時間も結構あったし、哲史は徹の後にいたので、
「入り口の近くで待ってる。」
とだけ、短く伝えたのだ。哲史は別に驚いていなかった。おそらく、哲史も徹と同じ
ことを考えていたのだろう。そう思うと、寒さでこわばった顔が笑みへと変わった。
「ったく・・・ホンット寒いな・・・」
季節はまだ10月末。いくら夜とはいえ、寒すぎる。おそらく、東北地方あたりにある島
なのだろう。徹は寒さに耐えかねて支給されたデイバッグを開いてみた。
「ちっ。あいつらももうちょっと気ぃつかって、ホットコーヒーにでもしてくれりゃいい
のに・・」
冷え切った水を手にとって、徹は悪態をついた。あとは、まずそうなパンと地図、コンパ
スにペンライト・・・そして、武器が入っていた。
「ん・・・?なんじゃこりゃ?」
徹のデイバッグに入っていた武器は紛れもなく銃だったが、見たことのない銃だった。付
属されていた説明書を開いてみると、「ワルサーP38」と書いてある。ヨーロッパ製の
銃で着装数は少なめであった。なんとなく、弾を込めてみる。その時だった。
「ハン!先客がいやがるとはな・・・」
弾を込める手を止め、徹は驚いて顔を上げた。そこに立っていたのは川藤信二(男子4番)
であった。校舎の近くにある街灯のほのかな光だけが徹たちのいる所に差し込んでいるの
だが、暗闇にずっといたことで、二人とも目が慣れていた。そして、信二の右手には変に
曲がったナイフが握られていた。自然と銃を握る手に力が入る。
「ここで待ち伏せするのが一番楽だもんなぁ。みんな考える事は同じか・・・」
徹はその言葉を聞いて凍りついた。確かに、ルールは全員しっていて、自分が生きるため
にはクラスメイトを殺さねばならない。それは徹にも分かっている。しかし、ショックは
隠しきれないほどに大きかった。
「けっ。図星って顔してんなぁ。お?いいもん持ってんじゃん。・・・よこせよ」
徹の銃を見た信二が口を端を釣り上げながら言った。全然図星じゃないっての・・・と、
言いたかったが、そんなことが言える状況じゃなかった。硬直状態に
あった徹もさすがにもう動ける状態になっている。こいつは・・・信二はヤる気だ・・・どうする?
「よこせって・・・言ってんだよ!!!」
3メートルほどあった距離が信二の踏み込みで一気に1メートルほどにまで縮まった。
手を伸ばせばギリギリで届く距離だ。
『いける!!』
信二は心の中で叫んだ。変に曲がったナイフが徹の顔をめがけて切りつけられる。
しかし、徹は軽く後へ飛んだだけでその一撃を回避した。信二が踏み込みで詰めた距離は
約2メートル。そして、手を伸ばしてやっと3メートルだ。徹が動かないとすれば、確実に
射程距離内だ。

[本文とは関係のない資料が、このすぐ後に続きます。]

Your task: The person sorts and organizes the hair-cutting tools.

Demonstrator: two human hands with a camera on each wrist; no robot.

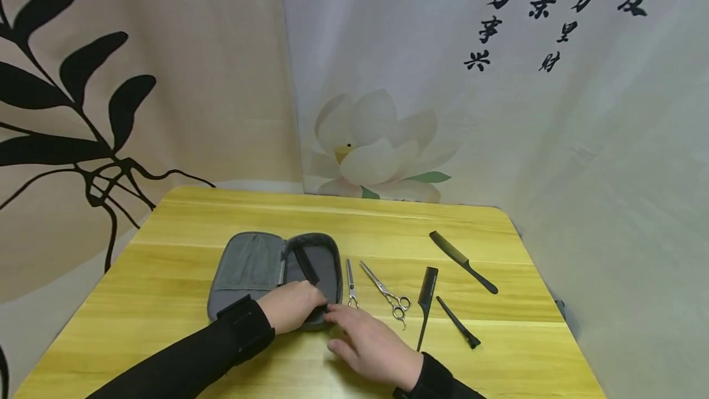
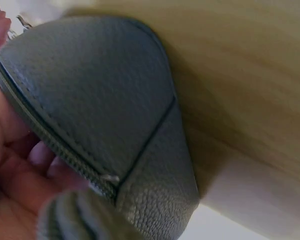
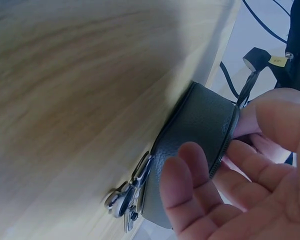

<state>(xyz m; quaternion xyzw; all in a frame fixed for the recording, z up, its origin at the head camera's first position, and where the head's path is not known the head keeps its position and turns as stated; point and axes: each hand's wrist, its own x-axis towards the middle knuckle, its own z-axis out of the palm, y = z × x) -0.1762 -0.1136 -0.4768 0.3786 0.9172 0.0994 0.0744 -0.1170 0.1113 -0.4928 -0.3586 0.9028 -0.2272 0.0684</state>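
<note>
A grey zip case lies unfolded on the table, and a black strap crosses its deeper right half. My left hand reaches over the near rim into that half. Its fingertips are hidden, so what they hold, if anything, does not show. At the near right corner of the case, my right hand touches the rim with its fingers extended and its thumb held apart. In the right wrist view, two fingers stand in front of the textured outer wall. Slim scissors lie against the case's right side.
Right of the case lie larger scissors, a black tail comb, a black hair clip and a dark handled comb. The wooden table ends at a printed cloth backdrop.
</note>
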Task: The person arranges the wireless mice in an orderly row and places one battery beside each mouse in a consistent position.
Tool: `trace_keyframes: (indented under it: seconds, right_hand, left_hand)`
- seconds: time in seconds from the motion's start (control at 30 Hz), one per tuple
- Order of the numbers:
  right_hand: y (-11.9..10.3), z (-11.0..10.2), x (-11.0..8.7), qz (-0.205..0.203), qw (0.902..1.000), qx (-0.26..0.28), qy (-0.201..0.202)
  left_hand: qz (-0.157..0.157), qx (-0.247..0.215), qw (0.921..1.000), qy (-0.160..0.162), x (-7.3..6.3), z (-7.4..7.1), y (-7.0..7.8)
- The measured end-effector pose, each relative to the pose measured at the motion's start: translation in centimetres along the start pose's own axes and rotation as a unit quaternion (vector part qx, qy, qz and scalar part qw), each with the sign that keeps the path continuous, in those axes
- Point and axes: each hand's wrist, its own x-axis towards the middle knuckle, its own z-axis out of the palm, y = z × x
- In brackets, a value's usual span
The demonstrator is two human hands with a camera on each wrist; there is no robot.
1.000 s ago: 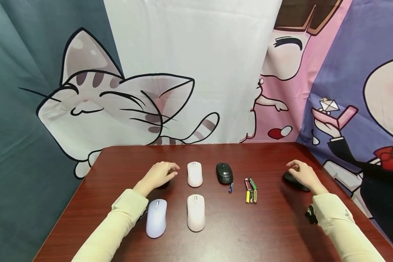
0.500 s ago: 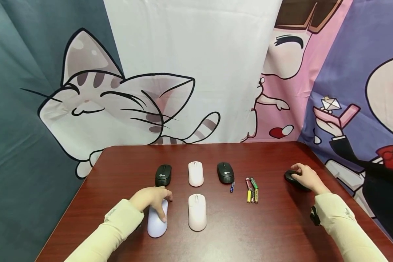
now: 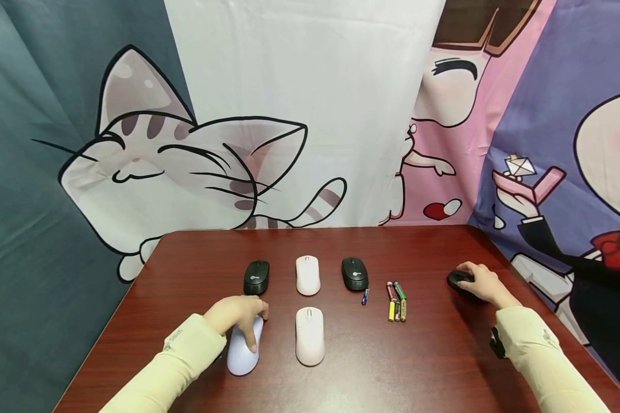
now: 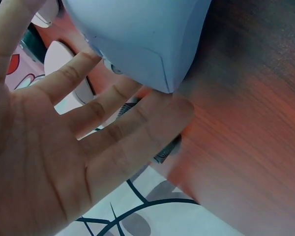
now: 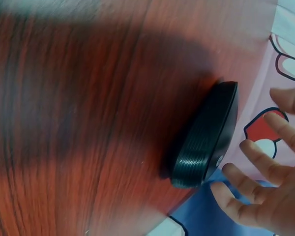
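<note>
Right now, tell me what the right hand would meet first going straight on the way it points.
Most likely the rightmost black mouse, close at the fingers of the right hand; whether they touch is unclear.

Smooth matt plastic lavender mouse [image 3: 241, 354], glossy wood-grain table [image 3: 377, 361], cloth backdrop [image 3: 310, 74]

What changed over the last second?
The left hand moved off the left-hand black mouse, nearer the camera, to the lavender mouse, whose near end swung slightly left. The right hand eased slightly back. The white mice and batteries stayed put.
</note>
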Motion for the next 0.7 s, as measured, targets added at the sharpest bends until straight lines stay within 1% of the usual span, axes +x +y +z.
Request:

動かなければ・・・である。
「なにぃ!?」
仕留めた!と思った相手が余裕の表情で攻撃をかわした。一撃で仕留めるつもりで攻撃し
たために、踏み込みのときの反動が強すぎて、足元がふらつく。
「・・・仕掛けてきたのは・・・おまえだぜ?」
そう言い放つと、軽く信二の脚を払った。信二が無様に尻餅をつく。信二の強気だった表
情が変にこわばる。そんな信二を冷ややかに見下ろしながら徹が口を開いた。
「あのな、信二、俺はそんなにヤる気じゃないんだ。もしかしたら、この島から逃げれるかも
しれないだろう?」
「・・・島から逃げ出せた事例なんか、教科書には載ってなかったじゃねぇか。」
「当たり前だろ!教科書にそんなこと書いてたら選ばれた奴らはみんな必死で脱出しよう
とするだろう!?そしたら政府のやつらは困るじゃねぇか」
「あ、あぁ、そうか・・・」
『コイツ阿呆だ』心の中で徹は叫んだ。その時、徹の背後から能天気な声が聞こえた。
「え?なになに?何の話?」
「おせぇぞ哲志!」
「え?そうかぁ?じゃ、早くどっか行こうぜ?」
悪びれた様子もなく、哲志が微笑む。
「・・・じゃあな、信二。また・・・生きて会おうぜ!」
尻餅をついたままポカンと口をあけ、二人が去るのを信二は黙って見ていた。
「フン・・・みんな・・ヤる気に決まってんだろ」
信二は立ち上がり、制服についた草をはたき落とす。
「でも・・・まぁ・・・少しぐらい・・・信じてみるか」
そうつぶやくと、信二も自分の荷物を持ち、その場を立ち去った。